Saturday, April 21, 2007

Ethanol Cars as a Public Health Problem

Betcha weren't ready for this. I know I wasn't.
My dad was an auto mechanic. So is one of my sons-in-law. I have learned to be careful about anything that comes out of the car business and this is one more example. That's part of the reason we now only buy second-hand cars. (It helps, too, to have a family member in the business.) Car dealers are the modern version of horse traders.

Ethanol-fueled cars will create an equal or even greater risk to public health than those powered by gasoline, according to a new study. Gasoline emissions are estimated to cause at least 10,000 premature deaths in the United States alone every year. Yet ethanol is no panacea, says Mark Z. Jacobson, the Stanford University atmospheric scientist who conducted the study.

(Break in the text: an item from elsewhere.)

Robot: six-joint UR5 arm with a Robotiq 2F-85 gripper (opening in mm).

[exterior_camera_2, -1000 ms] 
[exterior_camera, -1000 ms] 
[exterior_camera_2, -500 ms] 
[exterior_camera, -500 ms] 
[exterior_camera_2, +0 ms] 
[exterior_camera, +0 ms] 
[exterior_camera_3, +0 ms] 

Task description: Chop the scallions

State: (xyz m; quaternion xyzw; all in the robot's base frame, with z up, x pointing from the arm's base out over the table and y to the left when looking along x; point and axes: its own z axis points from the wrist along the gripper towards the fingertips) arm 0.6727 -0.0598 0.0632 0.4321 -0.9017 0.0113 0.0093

Using sophisticated computer modeling techniques to simulate air quality in the United States in 2020, Jacobson found that vehicles fueled by a blend of 85 percent ethanol and 15 percent gasoline (E85) increase atmospheric concentrations of formaldehyde and acetaldehyde, canceling out the reduction of carcinogens that are prevalent in gasoline but not in ethanol. What's more, E85 can increase ozone in some areas. And that means ugly smog and the deaths associated with higher levels of ozone. Jacobson projects that widespread adoption of E85 would lead to slightly higher mortality rates in the United States (+4 percent) and especially smog-friendly Los Angeles (+9 percent).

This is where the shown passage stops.